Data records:
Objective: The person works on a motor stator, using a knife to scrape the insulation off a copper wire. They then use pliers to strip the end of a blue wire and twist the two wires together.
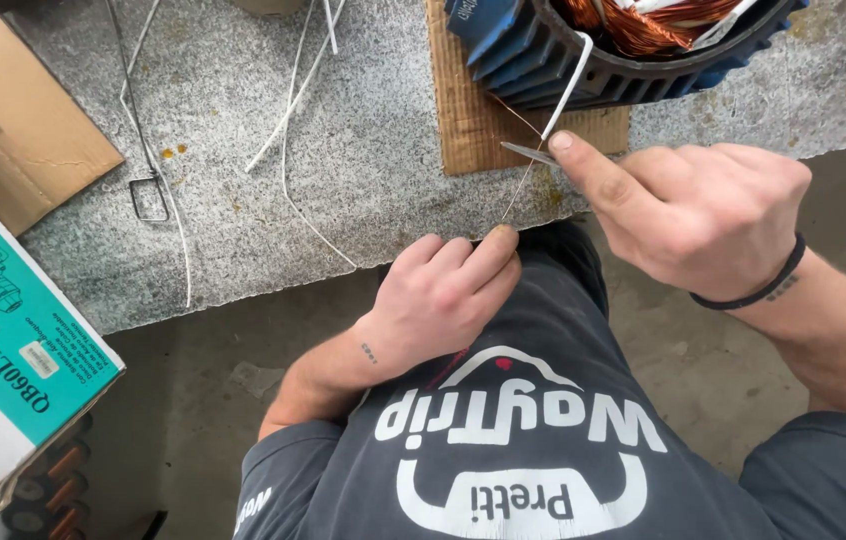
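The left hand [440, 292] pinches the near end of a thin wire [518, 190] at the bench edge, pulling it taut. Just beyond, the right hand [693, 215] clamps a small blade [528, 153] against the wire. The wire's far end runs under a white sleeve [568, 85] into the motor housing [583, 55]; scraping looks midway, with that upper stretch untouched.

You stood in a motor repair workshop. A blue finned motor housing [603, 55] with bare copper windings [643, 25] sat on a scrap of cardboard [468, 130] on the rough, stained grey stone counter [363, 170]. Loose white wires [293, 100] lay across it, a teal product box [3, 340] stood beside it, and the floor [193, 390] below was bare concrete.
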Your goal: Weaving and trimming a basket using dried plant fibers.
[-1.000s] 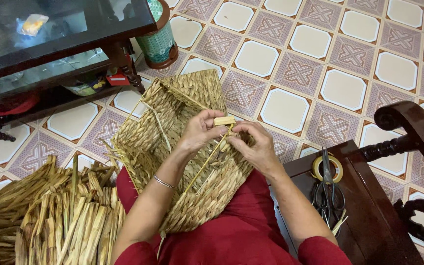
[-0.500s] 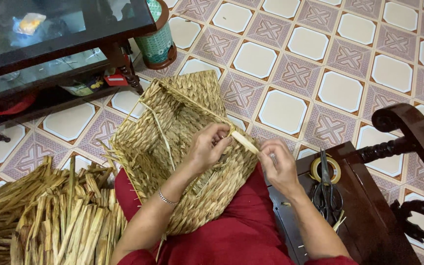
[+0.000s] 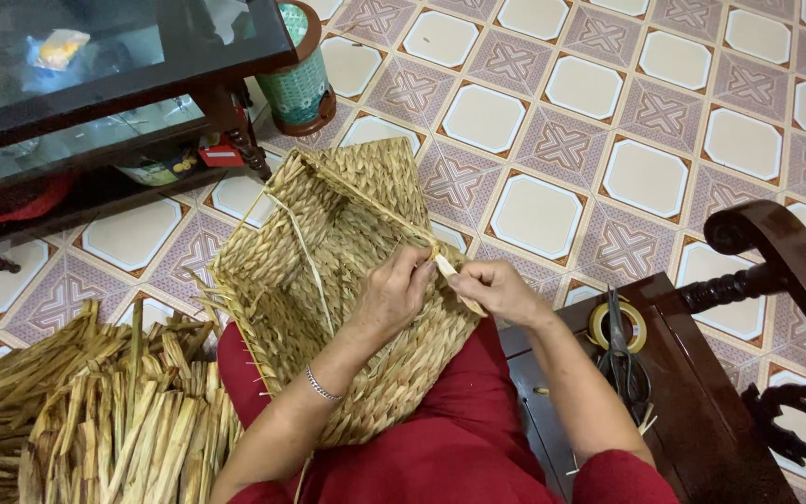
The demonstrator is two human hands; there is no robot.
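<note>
A half-woven straw basket [image 3: 328, 233] rests on my lap, its open side facing up. My left hand [image 3: 394, 294] presses on the basket's right rim, fingers curled around a pale straw strand [image 3: 447, 269]. My right hand [image 3: 496, 289] pinches the same strand just beside it, at the rim. A thin loose strand [image 3: 305, 247] lies across the inside of the basket. A silver bracelet sits on my left wrist.
A pile of dried straw strips [image 3: 95, 411] lies on the tiled floor at the lower left. A dark wooden chair [image 3: 701, 411] at my right carries scissors [image 3: 622, 359] and a tape roll [image 3: 608, 322]. A glass-topped cabinet [image 3: 95, 84] and a green can [image 3: 300, 79] stand behind.
My hands parted as the right pulled the strand out to the right, then came back together at the basket's right rim. The basket has shifted slightly on my lap.
</note>
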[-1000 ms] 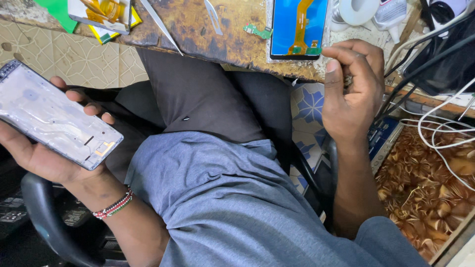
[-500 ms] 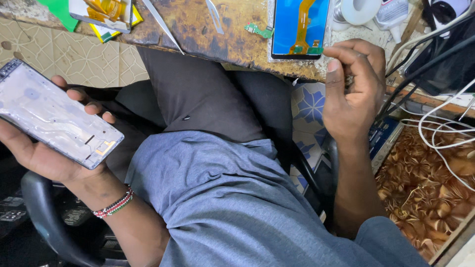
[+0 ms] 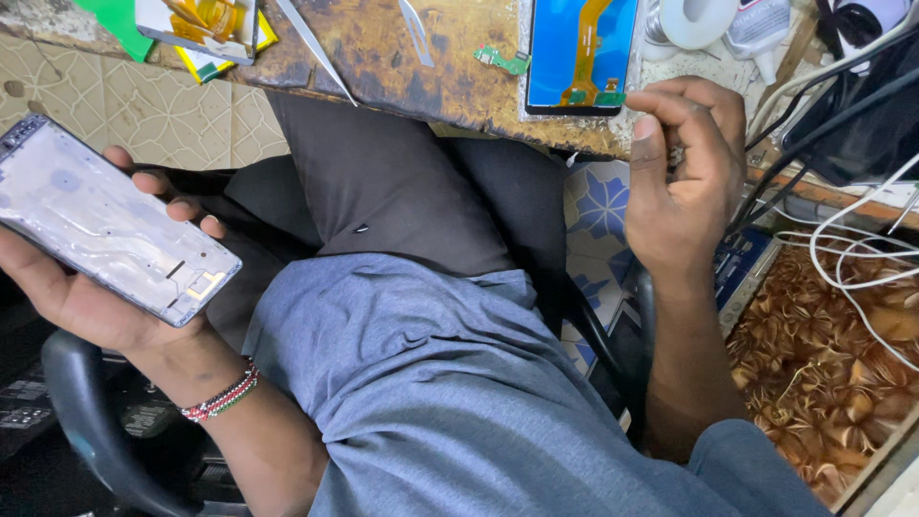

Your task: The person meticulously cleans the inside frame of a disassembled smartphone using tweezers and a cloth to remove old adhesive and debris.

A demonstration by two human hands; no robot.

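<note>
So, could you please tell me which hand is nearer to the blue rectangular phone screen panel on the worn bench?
Right. The right hand is curled just beside the blue screen panel; the left hand is far across, holding a silver phone frame.

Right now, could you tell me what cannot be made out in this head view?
- Whatever the right hand pinches: hidden by its curled fingers.
- Underside of the phone frame: covered by the left hand.
- Screen panel on the workbench: top cut off by the picture edge.
- White cables: ends run out of view.
</note>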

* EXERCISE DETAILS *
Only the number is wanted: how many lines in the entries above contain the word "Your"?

* THE ANSWER *
2